Collected data:
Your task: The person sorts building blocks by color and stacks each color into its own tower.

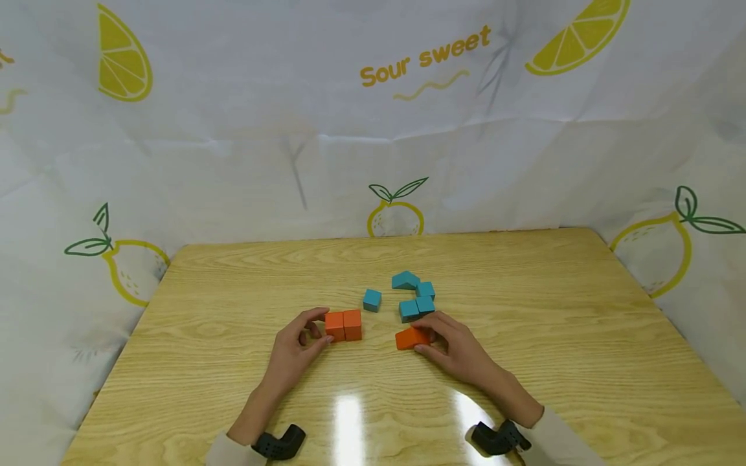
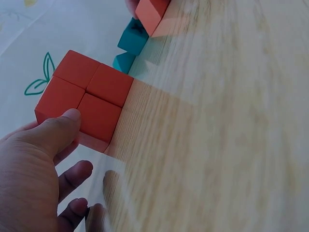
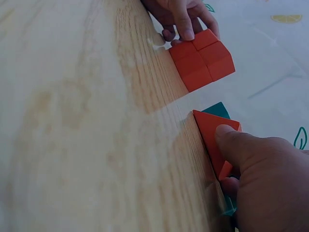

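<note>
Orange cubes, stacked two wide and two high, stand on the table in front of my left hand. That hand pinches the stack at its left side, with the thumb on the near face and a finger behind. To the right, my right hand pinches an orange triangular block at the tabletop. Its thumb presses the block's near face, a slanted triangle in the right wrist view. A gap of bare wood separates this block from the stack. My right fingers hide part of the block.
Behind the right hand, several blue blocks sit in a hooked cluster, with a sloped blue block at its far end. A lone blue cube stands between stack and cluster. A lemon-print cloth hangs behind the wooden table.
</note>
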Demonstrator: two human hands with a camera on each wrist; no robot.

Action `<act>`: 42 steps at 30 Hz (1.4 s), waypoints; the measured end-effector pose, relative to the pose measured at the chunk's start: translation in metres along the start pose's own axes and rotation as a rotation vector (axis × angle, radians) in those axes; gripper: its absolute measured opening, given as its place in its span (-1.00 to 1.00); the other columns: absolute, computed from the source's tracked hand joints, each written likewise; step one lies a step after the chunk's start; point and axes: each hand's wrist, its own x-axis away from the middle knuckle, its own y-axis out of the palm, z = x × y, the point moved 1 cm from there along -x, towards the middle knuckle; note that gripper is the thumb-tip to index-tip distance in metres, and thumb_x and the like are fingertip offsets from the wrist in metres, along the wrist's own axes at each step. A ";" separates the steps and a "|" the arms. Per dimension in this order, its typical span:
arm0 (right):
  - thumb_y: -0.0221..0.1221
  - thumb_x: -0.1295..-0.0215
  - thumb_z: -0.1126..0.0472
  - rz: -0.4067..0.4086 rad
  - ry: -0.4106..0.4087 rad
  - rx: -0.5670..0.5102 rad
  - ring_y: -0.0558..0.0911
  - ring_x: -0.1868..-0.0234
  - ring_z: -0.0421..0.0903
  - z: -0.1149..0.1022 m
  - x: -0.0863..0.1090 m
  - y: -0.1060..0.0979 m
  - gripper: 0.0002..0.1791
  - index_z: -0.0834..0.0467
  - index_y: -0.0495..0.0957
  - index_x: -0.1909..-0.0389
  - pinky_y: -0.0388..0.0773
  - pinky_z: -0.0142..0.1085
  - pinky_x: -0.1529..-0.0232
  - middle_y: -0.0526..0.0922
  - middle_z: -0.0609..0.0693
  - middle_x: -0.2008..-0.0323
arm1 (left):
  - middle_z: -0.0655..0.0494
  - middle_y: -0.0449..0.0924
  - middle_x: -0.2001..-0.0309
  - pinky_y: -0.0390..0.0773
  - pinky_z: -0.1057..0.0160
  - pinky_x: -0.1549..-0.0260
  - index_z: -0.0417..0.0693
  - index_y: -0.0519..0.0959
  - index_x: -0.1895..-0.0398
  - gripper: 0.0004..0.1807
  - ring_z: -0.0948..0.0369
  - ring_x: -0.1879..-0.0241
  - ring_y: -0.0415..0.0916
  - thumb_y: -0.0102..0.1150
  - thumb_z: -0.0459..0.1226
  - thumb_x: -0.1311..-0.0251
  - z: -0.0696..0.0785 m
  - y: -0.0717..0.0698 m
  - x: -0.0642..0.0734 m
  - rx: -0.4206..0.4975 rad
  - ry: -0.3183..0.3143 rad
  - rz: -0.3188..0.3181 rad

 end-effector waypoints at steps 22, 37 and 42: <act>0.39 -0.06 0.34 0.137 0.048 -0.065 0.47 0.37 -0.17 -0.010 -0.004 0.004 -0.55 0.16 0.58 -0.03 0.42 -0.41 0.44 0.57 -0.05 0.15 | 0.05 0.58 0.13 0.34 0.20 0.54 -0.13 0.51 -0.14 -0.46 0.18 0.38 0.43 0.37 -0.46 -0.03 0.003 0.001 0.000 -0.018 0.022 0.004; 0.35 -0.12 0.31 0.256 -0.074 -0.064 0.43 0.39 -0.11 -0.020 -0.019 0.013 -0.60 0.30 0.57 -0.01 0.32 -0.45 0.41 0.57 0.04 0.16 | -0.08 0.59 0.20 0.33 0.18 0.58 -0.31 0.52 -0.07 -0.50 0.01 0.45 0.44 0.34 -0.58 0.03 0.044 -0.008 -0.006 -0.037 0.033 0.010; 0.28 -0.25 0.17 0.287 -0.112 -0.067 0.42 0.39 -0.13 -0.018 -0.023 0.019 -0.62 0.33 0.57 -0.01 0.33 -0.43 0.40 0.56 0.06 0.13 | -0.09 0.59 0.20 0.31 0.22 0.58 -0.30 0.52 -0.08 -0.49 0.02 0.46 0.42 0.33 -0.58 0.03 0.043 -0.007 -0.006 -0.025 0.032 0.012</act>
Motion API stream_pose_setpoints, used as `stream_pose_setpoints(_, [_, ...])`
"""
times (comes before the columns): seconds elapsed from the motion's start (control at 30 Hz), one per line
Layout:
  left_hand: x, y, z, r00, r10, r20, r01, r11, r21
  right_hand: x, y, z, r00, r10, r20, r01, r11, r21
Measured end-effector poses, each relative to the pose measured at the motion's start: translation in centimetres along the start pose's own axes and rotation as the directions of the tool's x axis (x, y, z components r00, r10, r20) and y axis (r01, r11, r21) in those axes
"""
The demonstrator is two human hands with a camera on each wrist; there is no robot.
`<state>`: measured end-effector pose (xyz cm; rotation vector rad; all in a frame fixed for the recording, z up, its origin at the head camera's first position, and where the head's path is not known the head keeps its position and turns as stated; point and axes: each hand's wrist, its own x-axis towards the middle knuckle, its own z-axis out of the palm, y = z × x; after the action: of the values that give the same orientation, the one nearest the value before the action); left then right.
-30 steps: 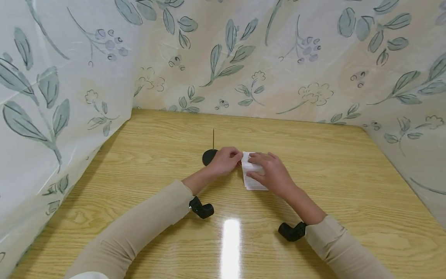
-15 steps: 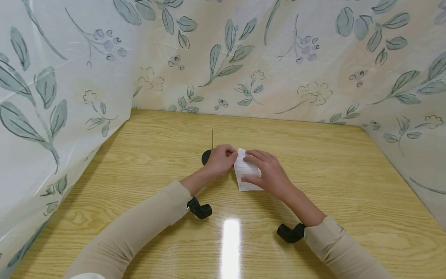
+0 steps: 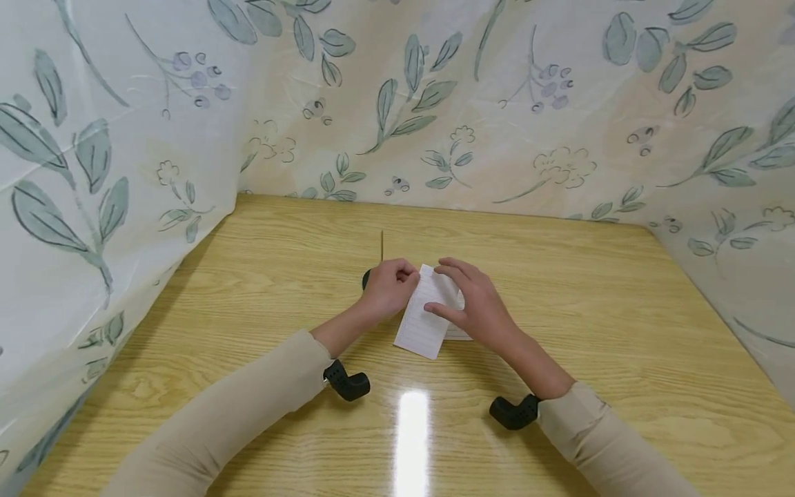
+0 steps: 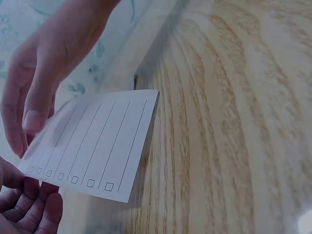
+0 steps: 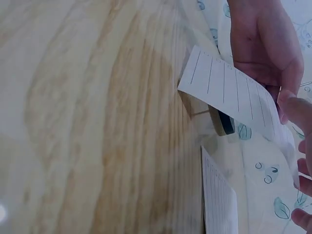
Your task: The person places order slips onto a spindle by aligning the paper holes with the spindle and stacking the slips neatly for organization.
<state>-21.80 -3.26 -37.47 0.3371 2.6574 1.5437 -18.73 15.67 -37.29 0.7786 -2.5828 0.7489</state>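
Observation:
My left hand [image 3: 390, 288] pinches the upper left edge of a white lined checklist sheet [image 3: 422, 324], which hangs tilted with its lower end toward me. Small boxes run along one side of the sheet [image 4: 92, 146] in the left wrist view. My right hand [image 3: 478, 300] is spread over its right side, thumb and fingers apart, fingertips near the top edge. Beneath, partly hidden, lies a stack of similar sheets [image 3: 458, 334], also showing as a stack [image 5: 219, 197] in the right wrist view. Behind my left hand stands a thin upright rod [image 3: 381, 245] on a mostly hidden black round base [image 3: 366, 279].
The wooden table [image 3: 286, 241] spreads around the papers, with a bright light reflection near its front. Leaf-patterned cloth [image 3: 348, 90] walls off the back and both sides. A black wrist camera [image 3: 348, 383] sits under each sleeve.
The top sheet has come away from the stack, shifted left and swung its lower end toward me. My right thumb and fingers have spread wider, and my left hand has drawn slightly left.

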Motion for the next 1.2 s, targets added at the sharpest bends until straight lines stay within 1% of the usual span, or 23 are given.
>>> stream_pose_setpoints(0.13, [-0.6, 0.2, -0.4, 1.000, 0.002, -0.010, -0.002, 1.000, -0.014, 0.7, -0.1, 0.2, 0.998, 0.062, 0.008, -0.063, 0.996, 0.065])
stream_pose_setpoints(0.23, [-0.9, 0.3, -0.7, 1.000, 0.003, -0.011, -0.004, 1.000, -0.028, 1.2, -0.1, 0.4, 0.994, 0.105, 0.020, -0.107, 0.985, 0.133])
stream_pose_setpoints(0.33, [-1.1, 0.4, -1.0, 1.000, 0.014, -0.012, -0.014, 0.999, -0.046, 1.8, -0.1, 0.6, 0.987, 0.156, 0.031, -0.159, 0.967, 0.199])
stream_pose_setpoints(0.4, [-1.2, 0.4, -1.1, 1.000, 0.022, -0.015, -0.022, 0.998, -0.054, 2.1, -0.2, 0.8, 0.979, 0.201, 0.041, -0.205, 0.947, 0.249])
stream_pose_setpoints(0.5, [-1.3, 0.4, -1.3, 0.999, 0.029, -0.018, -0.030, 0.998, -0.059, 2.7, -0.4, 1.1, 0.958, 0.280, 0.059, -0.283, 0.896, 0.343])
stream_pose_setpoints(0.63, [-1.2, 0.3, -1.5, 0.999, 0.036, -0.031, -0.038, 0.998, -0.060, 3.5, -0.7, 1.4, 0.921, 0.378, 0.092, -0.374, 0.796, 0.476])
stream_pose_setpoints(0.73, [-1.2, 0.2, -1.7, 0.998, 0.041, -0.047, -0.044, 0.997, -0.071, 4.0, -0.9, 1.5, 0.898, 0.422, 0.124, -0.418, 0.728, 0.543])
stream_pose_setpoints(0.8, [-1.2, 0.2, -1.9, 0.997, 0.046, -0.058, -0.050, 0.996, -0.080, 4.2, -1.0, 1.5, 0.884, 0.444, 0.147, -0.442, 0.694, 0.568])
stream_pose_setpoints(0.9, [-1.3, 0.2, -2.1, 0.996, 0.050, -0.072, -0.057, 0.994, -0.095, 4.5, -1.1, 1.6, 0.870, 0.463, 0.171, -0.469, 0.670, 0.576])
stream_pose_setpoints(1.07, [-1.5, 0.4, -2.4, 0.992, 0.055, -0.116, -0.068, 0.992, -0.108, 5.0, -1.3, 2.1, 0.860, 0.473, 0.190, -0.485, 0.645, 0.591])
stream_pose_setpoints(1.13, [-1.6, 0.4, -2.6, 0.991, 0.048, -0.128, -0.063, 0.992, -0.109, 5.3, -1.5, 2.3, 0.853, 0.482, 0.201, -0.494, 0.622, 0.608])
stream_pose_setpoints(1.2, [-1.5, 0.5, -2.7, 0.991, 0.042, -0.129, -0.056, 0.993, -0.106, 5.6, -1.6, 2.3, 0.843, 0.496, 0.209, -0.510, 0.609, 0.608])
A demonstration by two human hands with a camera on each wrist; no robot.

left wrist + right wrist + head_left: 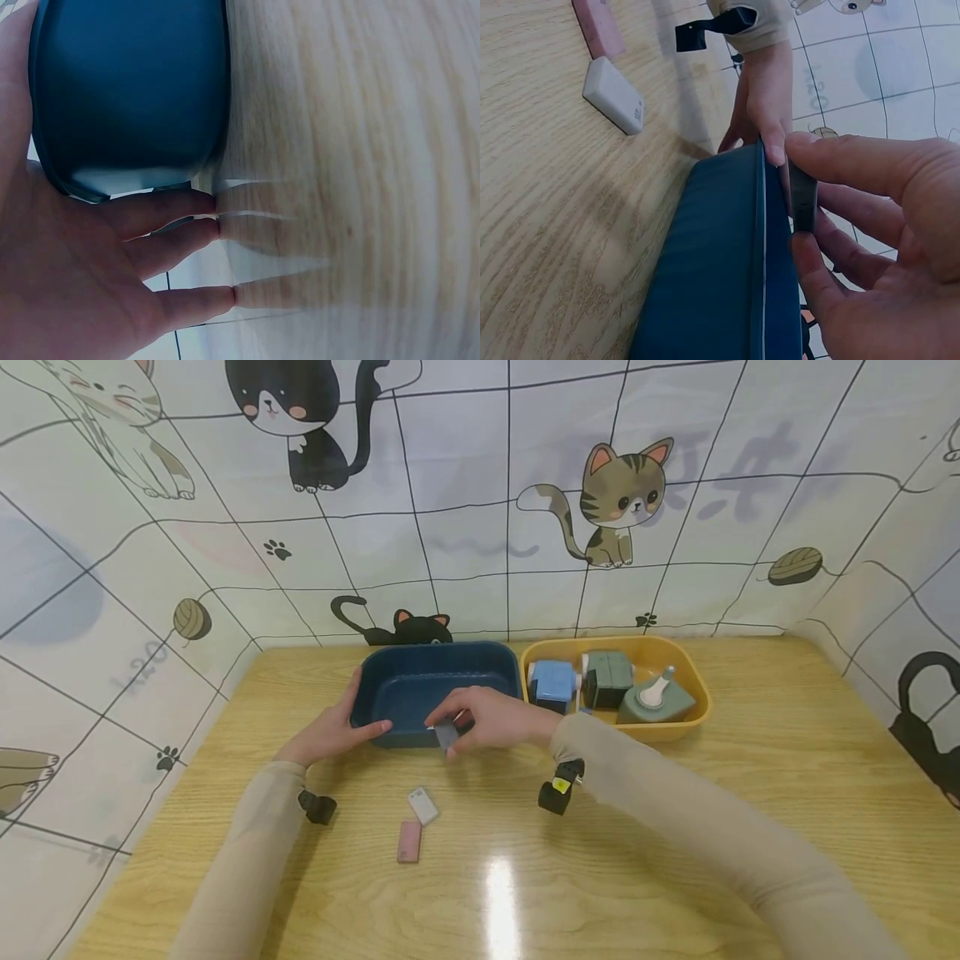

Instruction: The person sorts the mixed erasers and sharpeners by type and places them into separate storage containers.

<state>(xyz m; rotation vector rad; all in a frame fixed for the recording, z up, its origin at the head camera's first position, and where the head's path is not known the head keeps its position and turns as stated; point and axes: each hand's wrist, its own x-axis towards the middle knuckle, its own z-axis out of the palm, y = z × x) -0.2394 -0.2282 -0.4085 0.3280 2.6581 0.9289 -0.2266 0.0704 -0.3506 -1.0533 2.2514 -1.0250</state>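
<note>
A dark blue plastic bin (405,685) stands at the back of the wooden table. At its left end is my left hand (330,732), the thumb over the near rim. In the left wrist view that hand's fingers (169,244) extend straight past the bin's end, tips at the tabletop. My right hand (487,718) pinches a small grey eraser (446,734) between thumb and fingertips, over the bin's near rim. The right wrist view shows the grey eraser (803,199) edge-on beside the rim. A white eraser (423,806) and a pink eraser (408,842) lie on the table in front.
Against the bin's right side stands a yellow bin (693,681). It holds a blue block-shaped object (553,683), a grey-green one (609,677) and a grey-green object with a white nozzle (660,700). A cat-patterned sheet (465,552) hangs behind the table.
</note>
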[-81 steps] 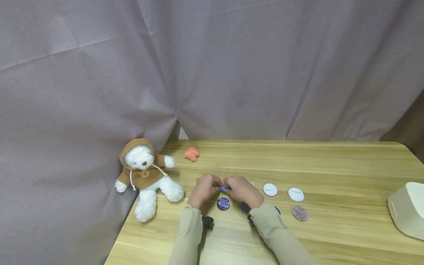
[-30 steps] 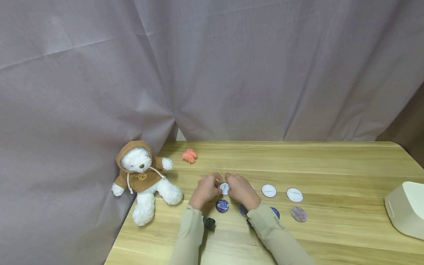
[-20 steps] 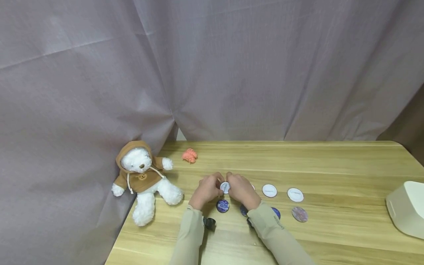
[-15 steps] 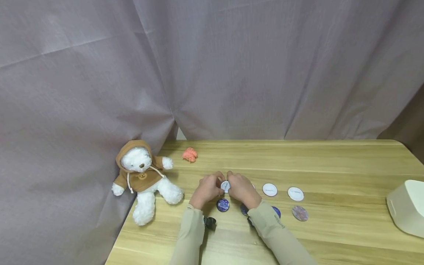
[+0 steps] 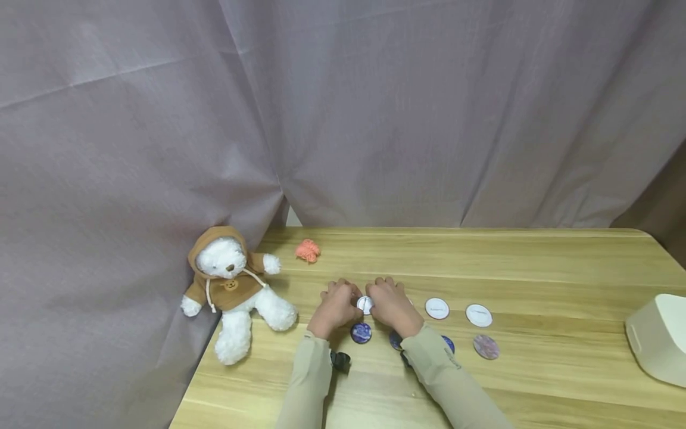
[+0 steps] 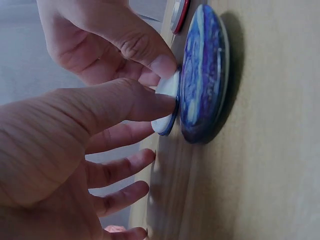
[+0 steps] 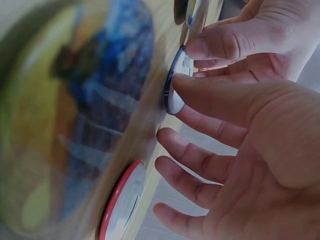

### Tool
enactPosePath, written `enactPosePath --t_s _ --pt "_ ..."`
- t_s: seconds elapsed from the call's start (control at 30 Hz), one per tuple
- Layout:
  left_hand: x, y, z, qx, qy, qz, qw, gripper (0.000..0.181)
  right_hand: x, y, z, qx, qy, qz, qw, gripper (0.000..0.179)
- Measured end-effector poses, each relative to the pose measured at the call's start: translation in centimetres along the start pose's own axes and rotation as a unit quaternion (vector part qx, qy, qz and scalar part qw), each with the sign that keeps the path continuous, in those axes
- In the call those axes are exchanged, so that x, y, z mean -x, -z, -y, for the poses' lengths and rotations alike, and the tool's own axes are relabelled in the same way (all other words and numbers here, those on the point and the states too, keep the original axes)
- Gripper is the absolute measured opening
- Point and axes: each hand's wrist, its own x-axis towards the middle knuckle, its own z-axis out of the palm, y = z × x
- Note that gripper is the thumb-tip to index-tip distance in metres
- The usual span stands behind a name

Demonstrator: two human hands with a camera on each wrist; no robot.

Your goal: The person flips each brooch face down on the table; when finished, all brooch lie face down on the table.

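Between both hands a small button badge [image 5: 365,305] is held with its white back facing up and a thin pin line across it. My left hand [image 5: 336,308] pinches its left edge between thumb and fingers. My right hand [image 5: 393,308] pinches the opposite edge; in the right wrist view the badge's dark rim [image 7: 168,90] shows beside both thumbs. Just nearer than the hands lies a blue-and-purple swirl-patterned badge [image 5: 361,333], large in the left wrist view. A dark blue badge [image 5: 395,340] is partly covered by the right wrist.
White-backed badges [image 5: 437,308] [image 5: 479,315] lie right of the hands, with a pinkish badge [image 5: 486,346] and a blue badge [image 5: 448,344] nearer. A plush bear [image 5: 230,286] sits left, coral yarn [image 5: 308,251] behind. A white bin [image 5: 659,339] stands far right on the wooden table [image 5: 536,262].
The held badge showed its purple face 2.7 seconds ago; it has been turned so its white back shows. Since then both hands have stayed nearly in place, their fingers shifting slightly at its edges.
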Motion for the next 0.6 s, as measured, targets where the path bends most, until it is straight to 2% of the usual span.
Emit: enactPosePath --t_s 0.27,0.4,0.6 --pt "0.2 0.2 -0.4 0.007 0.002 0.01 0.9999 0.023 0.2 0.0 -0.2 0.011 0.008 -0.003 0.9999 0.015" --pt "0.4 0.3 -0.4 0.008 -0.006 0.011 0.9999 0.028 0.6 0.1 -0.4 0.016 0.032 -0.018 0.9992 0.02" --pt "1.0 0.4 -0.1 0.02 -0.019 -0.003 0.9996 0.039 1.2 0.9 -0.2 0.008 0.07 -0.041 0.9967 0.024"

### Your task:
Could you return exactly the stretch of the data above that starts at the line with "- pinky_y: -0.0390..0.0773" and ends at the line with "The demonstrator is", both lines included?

### Response to this task:
  - pinky_y: -0.0390..0.0773
  - pinky_z: -0.1057..0.0160
  - pinky_x: -0.1549..-0.0260
  - index_z: -0.0417..0.0693
  - index_y: -0.0519..0.0959
  - index_x: -0.1895..-0.0398
  - gripper: 0.0004..0.1807
  - ring_z: -0.0948..0.0369
  - ring_x: -0.1879..-0.0241
  - ring_y: -0.0415..0.0916
  - thumb_y: -0.0102..0.1150
  - thumb_z: -0.0459..0.1226
  - thumb_x: -0.1311..-0.0251
  - z: -0.0696..0.0785 m
  - y: -0.0717..0.0698 m
  - x: -0.0642..0.0734 m
  - rx: -0.4206..0.4975 rad
  - ry: -0.3183..0.3143 rad
  - rz: -0.3188..0.3181 rad

 end-effector waypoints at steps 22, 37 and 42: <act>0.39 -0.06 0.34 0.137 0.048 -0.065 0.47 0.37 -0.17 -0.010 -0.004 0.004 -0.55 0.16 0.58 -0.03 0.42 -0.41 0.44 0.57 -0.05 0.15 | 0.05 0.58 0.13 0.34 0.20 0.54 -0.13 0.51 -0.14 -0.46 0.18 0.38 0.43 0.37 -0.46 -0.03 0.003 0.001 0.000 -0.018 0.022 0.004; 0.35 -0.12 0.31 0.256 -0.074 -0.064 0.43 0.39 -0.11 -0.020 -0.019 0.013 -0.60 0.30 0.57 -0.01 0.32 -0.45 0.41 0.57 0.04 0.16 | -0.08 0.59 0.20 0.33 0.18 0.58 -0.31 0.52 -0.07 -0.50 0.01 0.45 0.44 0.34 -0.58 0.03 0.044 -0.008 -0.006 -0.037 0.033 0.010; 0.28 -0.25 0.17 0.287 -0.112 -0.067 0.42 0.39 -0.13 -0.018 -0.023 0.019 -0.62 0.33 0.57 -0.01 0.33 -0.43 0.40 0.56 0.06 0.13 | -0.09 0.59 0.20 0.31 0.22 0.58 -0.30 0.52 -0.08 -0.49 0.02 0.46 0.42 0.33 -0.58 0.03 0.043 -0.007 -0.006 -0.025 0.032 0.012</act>
Motion API stream_pose_setpoints, used as `stream_pose_setpoints(_, [_, ...])`
"""
times (comes before the columns): seconds elapsed from the motion's start (control at 30 Hz), one per line
Layout:
  left_hand: x, y, z, r00, r10, r20, r01, r11, r21
  right_hand: x, y, z, r00, r10, r20, r01, r11, r21
Measured end-effector poses, each relative to the pose measured at the motion's start: translation in centimetres along the start pose's own axes and rotation as the directions of the tool's x axis (x, y, z components r00, r10, r20) and y axis (r01, r11, r21) in those axes
"""
The demonstrator is two human hands with a camera on each wrist; there is no robot.

This exercise requires nothing more.